EXERCISE DETAILS
Look through the data below and show every line that includes "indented".

Stored items
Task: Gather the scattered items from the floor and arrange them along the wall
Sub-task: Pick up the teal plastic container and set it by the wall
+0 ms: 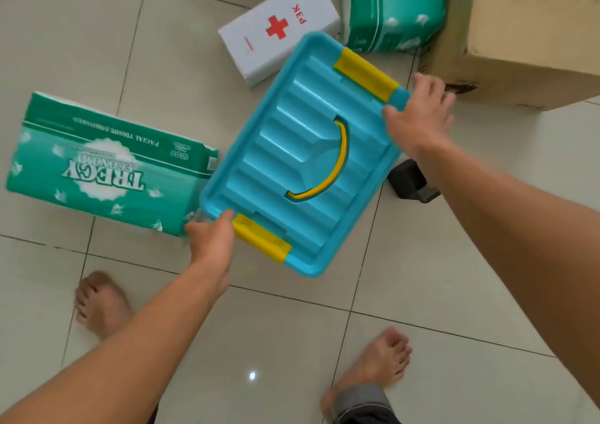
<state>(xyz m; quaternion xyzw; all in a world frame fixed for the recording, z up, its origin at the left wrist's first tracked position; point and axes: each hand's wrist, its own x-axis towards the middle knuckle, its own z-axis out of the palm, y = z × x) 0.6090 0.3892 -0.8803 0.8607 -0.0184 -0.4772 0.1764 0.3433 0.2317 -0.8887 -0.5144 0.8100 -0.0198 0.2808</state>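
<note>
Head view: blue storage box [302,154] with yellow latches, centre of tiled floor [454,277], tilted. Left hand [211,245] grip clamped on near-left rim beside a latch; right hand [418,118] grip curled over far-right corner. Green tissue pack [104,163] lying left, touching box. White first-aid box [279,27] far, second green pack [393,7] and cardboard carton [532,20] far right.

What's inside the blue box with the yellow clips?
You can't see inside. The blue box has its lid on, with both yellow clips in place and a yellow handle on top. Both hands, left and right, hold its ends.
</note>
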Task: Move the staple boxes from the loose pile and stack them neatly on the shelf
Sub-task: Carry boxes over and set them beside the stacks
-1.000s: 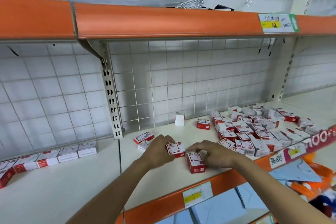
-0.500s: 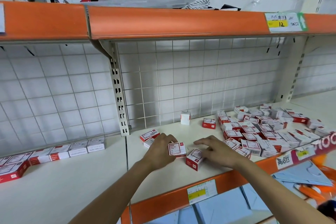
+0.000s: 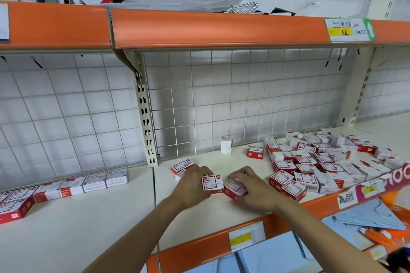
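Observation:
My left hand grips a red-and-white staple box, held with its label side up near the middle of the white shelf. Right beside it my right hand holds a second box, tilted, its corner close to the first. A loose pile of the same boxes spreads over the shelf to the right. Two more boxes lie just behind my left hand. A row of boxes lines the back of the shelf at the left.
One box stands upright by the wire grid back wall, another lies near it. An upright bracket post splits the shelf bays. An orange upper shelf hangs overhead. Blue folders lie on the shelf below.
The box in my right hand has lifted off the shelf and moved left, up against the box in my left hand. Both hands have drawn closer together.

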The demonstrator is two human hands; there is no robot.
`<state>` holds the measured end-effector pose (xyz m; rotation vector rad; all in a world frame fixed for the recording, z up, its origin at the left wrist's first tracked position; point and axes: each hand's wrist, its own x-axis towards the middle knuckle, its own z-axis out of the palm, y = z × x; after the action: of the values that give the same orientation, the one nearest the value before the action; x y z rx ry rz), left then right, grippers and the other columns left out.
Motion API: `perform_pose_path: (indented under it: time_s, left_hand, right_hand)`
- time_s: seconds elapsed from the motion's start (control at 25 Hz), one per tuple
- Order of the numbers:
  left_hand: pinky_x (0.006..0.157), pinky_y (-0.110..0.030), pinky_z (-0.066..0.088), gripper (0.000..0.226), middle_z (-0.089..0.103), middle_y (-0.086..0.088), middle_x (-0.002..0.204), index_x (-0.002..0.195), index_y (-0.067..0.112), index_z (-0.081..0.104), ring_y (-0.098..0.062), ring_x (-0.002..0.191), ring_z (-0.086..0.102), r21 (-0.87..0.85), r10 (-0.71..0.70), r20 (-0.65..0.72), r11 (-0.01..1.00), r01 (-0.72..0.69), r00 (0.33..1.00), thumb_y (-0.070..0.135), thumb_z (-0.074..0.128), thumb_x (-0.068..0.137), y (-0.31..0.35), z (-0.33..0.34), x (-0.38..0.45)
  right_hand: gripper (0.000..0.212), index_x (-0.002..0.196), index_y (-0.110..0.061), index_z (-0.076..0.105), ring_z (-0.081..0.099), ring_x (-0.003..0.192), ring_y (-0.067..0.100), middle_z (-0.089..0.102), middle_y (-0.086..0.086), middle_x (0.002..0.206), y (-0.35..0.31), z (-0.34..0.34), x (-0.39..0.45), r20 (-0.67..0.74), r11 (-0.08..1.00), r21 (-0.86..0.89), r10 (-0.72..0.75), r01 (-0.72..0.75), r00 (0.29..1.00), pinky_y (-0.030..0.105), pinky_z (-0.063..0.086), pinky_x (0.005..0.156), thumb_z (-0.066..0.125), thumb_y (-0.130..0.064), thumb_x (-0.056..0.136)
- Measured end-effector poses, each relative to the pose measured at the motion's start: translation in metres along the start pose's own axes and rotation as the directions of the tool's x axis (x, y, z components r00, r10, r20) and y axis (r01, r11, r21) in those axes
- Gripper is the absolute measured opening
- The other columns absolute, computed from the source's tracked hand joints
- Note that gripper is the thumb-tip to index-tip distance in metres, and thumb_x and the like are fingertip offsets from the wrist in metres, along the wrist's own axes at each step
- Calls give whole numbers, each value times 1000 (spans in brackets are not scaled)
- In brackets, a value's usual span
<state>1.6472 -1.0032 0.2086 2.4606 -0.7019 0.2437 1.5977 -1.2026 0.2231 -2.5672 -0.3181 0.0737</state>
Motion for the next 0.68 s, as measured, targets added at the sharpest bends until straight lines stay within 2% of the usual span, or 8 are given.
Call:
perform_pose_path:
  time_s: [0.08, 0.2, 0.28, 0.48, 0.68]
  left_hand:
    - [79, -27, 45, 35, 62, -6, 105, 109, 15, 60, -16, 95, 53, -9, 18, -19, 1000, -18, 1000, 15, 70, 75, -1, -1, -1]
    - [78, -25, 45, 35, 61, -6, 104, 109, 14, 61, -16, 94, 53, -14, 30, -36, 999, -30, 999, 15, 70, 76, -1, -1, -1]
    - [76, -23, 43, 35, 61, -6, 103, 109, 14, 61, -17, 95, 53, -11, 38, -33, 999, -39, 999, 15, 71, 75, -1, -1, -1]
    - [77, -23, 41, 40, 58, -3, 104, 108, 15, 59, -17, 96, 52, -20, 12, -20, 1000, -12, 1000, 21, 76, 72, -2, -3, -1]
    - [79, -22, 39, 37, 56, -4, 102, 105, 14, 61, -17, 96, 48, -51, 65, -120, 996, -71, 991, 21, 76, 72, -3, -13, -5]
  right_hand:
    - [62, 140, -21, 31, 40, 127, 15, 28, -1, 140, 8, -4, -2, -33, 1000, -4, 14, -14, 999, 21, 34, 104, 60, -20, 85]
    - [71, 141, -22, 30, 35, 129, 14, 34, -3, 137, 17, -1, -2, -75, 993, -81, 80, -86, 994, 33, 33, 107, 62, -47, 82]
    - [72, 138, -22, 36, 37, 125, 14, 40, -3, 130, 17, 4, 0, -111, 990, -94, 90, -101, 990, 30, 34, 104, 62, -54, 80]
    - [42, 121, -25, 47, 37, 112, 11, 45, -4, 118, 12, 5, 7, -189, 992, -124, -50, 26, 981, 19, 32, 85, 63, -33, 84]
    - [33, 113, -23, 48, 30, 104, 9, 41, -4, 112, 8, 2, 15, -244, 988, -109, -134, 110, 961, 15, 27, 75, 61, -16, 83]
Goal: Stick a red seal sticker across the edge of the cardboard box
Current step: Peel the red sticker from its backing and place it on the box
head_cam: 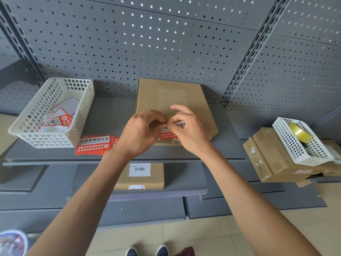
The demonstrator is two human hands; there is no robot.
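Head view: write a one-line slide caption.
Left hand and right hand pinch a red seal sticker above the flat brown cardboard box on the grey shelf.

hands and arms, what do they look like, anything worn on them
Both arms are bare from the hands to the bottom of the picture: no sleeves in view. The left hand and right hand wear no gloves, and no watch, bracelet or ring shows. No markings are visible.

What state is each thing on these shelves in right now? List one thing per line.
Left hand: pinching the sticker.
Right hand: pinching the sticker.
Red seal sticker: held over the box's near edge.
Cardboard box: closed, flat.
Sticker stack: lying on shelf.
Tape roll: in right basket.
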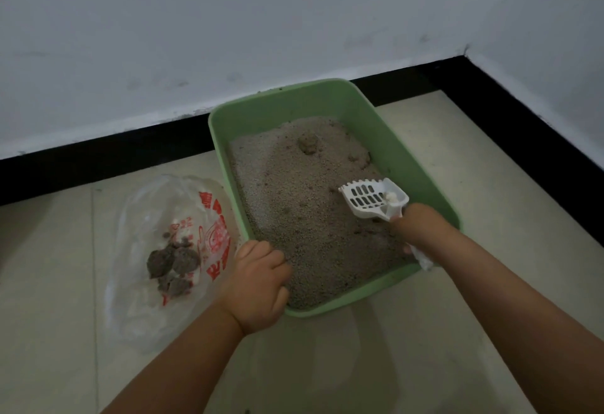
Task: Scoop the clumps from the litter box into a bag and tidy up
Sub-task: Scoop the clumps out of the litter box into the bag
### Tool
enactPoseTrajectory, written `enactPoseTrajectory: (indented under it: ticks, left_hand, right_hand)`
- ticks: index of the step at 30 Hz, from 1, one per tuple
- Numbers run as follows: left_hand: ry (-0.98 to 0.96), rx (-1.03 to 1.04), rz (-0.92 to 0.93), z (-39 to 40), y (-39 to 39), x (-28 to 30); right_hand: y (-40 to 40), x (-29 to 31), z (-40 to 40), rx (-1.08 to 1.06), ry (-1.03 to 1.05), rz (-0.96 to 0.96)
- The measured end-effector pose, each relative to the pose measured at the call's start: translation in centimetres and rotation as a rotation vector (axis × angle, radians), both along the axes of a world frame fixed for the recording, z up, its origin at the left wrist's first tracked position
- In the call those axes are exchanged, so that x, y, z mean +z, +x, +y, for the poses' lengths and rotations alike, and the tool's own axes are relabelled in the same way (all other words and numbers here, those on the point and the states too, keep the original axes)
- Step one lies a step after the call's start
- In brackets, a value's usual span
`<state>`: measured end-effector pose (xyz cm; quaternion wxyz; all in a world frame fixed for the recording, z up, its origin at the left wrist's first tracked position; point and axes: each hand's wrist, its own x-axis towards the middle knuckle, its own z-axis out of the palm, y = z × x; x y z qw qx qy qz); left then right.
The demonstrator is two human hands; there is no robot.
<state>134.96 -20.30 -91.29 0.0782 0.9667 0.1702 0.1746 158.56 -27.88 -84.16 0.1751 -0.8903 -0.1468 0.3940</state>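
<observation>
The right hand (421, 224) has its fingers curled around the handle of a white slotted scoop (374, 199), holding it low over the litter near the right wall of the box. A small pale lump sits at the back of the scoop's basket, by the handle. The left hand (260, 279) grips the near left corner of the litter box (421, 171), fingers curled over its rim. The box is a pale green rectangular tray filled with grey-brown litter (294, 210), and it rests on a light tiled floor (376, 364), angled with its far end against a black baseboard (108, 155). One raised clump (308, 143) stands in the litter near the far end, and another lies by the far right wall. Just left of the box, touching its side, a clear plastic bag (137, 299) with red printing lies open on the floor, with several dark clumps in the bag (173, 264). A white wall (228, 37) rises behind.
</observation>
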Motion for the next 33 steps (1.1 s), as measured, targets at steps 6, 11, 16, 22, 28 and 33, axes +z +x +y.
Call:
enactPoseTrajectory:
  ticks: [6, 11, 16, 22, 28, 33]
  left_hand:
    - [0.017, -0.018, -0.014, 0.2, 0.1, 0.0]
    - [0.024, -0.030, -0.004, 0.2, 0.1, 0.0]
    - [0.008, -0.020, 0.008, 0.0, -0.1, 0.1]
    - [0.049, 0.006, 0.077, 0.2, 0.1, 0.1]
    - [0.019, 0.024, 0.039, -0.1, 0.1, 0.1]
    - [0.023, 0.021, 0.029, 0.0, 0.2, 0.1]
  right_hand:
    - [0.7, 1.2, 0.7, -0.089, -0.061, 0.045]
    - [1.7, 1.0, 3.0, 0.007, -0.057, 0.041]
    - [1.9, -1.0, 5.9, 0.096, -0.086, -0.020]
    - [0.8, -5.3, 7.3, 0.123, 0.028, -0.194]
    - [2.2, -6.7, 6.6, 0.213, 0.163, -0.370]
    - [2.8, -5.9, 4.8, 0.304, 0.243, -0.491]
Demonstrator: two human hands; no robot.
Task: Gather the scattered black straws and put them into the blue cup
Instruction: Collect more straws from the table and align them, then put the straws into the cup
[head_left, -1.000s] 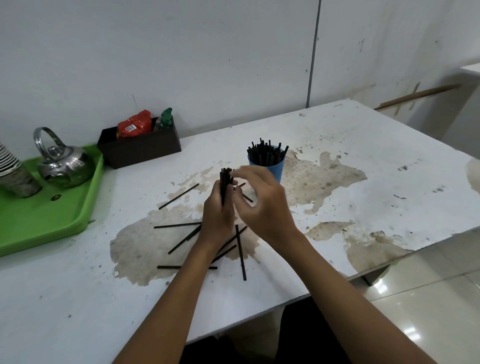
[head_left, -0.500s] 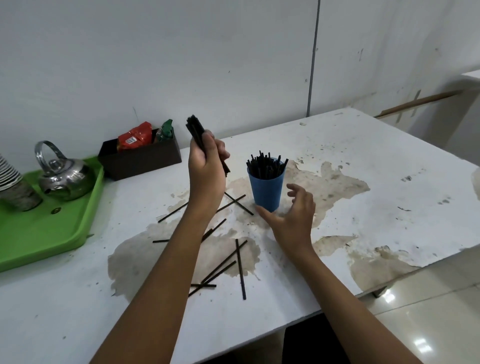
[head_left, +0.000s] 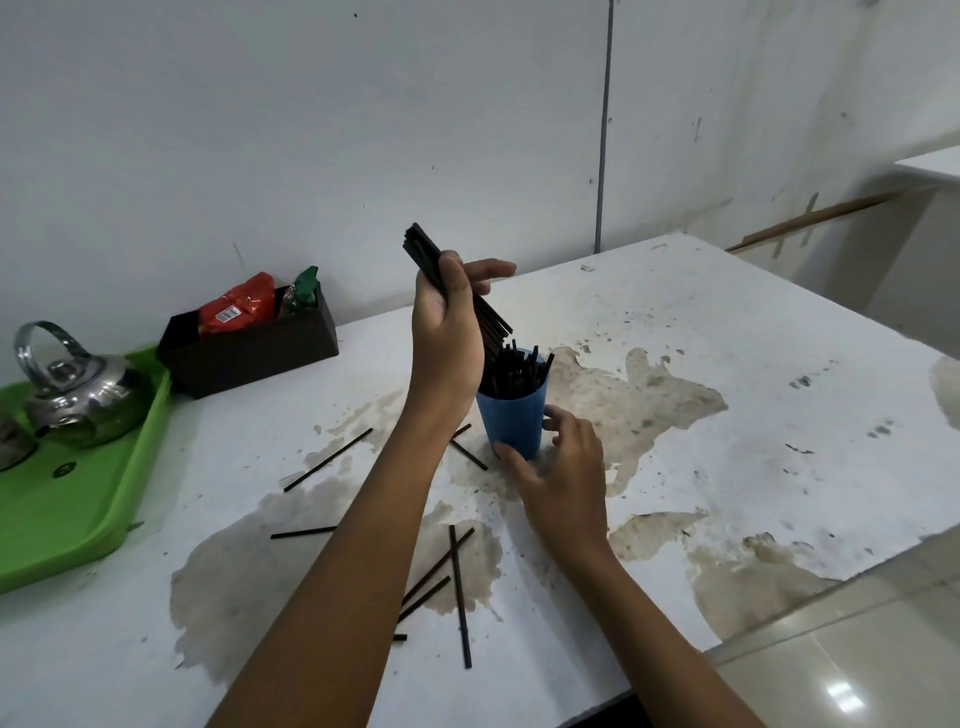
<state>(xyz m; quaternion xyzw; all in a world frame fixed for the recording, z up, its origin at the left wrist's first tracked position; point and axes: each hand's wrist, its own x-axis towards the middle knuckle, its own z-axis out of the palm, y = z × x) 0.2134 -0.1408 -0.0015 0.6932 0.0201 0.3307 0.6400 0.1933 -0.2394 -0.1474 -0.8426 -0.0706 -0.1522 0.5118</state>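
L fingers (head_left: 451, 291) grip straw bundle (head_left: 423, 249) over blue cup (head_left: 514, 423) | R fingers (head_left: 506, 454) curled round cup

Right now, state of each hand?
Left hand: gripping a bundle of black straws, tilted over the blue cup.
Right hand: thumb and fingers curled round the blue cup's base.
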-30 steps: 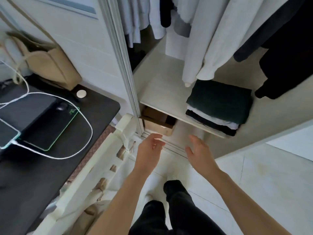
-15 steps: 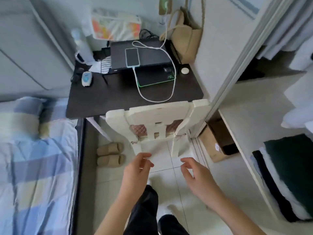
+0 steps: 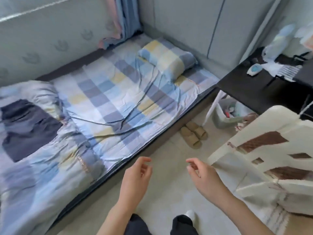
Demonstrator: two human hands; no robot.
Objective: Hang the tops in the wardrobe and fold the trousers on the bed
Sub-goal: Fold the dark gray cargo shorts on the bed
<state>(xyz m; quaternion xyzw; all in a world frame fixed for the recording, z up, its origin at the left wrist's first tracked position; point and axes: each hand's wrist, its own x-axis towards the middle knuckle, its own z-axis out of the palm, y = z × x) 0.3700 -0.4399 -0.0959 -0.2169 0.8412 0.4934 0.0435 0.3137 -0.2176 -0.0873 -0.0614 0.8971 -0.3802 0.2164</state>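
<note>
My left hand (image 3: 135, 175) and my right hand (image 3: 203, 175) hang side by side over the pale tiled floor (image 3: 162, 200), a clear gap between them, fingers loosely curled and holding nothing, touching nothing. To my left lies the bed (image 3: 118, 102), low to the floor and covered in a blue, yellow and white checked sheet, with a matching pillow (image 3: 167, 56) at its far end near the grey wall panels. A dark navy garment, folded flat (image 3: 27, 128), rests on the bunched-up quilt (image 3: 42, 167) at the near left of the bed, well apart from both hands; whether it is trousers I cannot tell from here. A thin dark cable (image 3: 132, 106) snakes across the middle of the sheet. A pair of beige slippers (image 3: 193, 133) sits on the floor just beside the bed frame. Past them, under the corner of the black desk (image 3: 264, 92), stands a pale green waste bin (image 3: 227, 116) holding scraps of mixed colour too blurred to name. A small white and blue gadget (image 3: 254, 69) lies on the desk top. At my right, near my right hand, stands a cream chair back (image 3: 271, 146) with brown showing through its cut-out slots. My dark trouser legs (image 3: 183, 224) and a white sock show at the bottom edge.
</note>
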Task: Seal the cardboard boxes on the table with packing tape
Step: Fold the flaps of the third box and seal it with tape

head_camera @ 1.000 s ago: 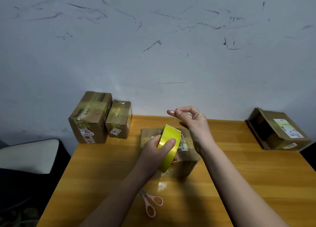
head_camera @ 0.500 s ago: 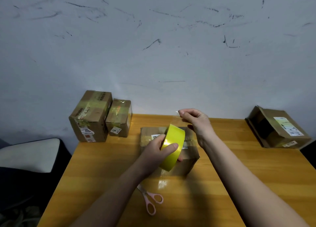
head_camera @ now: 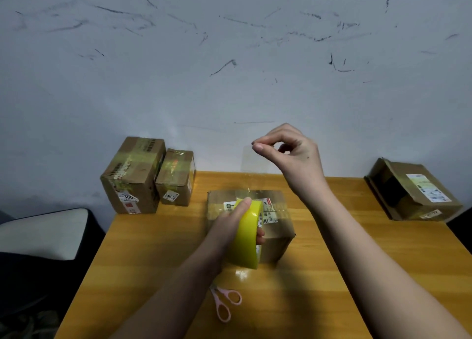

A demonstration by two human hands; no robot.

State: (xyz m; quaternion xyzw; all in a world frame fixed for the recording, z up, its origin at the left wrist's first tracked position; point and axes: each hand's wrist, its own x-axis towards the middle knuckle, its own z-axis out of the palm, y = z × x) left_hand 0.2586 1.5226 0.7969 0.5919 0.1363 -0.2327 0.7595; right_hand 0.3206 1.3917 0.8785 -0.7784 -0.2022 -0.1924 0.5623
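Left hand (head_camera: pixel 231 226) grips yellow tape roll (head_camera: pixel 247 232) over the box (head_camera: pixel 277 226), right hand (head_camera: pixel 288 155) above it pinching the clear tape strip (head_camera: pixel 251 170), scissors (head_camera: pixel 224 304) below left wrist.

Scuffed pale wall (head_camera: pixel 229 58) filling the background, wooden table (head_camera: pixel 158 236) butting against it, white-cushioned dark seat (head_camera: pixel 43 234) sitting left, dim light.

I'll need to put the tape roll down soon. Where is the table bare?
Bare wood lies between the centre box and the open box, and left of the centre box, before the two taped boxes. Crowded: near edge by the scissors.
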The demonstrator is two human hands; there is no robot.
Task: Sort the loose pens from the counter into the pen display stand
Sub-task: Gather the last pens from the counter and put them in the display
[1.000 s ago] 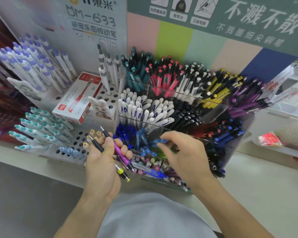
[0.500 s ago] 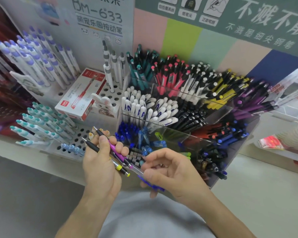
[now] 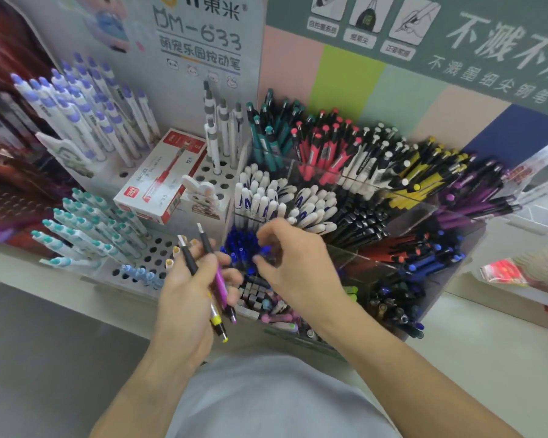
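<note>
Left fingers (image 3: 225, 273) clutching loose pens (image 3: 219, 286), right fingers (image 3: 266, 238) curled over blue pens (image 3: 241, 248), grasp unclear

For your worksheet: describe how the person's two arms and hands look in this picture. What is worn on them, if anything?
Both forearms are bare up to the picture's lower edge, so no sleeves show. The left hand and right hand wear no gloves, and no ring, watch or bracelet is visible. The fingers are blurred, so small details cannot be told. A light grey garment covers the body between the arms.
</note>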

TASK RESPONSE
Motion API: `perform_pose_path: (indented under it: time_s, left_hand, right_hand)`
enactPoseTrajectory, written `enactPoseTrajectory: (indented under it: ticks, left_hand, right_hand)`

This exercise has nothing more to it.